The tribunal rejected TYU’s application, determining that TYU's rights under Article 8 of the European Convention on Human Rights (right to respect for private life) were not engaged. The employment judge stated that TYU could not have any reasonable expectation of privacy because information revealing her identity had been discussed in a public trial. The fact that TYU was not a party to proceedings gave her no greater or lesser rights under Article 8 than a party to proceedings. Alternatively, the employment judge found that, even if TYU's rights under Article 8 were engaged, they did not outweigh rights protected by Articles 6 (right to a fair trial) and 10 (freedom of expression) of the ECHR and the principle of open justice.
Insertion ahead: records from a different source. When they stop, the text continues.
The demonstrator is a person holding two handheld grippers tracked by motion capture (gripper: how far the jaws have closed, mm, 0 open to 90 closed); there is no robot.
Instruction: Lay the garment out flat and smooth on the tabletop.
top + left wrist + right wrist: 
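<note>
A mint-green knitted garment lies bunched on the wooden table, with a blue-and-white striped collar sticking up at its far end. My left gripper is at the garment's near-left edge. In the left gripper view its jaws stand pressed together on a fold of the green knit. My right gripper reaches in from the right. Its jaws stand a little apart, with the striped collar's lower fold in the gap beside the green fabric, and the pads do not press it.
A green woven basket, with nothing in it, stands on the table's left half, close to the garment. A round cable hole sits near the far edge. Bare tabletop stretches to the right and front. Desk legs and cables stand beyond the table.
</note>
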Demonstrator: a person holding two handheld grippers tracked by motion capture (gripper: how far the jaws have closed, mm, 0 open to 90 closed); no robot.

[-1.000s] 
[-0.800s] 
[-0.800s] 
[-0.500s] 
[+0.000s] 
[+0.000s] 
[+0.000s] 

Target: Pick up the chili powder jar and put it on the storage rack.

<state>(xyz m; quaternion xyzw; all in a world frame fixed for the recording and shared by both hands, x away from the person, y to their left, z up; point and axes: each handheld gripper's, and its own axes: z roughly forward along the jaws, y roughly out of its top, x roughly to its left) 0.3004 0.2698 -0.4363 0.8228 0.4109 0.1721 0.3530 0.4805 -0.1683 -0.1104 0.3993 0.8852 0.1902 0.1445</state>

The EAT disagreed, holding that the tribunal had erred in assuming that  TYU’s Article 8 right to private life was not engaged. It also failed to adequately carry out the balancing exercise of TYU’s Article 8 right against Articles 6 and 10 or to make an assessment of the impact on TYU.  It subsequently ordered the anonymisation of the EAT and tribunal judgment as an interim measure.

It is clear from the fact-specific nature of the EAT's judgment that, whether or not an order is justified will depend upon the particular position of the applicant, including but not limited to any prior publicity.  This judgment provides helpful confirmation that there is no general rule that, having been named in a public tribunal hearing or judgment will defeat an application for an order under Rule 50 of the ET Rules but such applications can be successful, depending on the facts and circumstances of each case.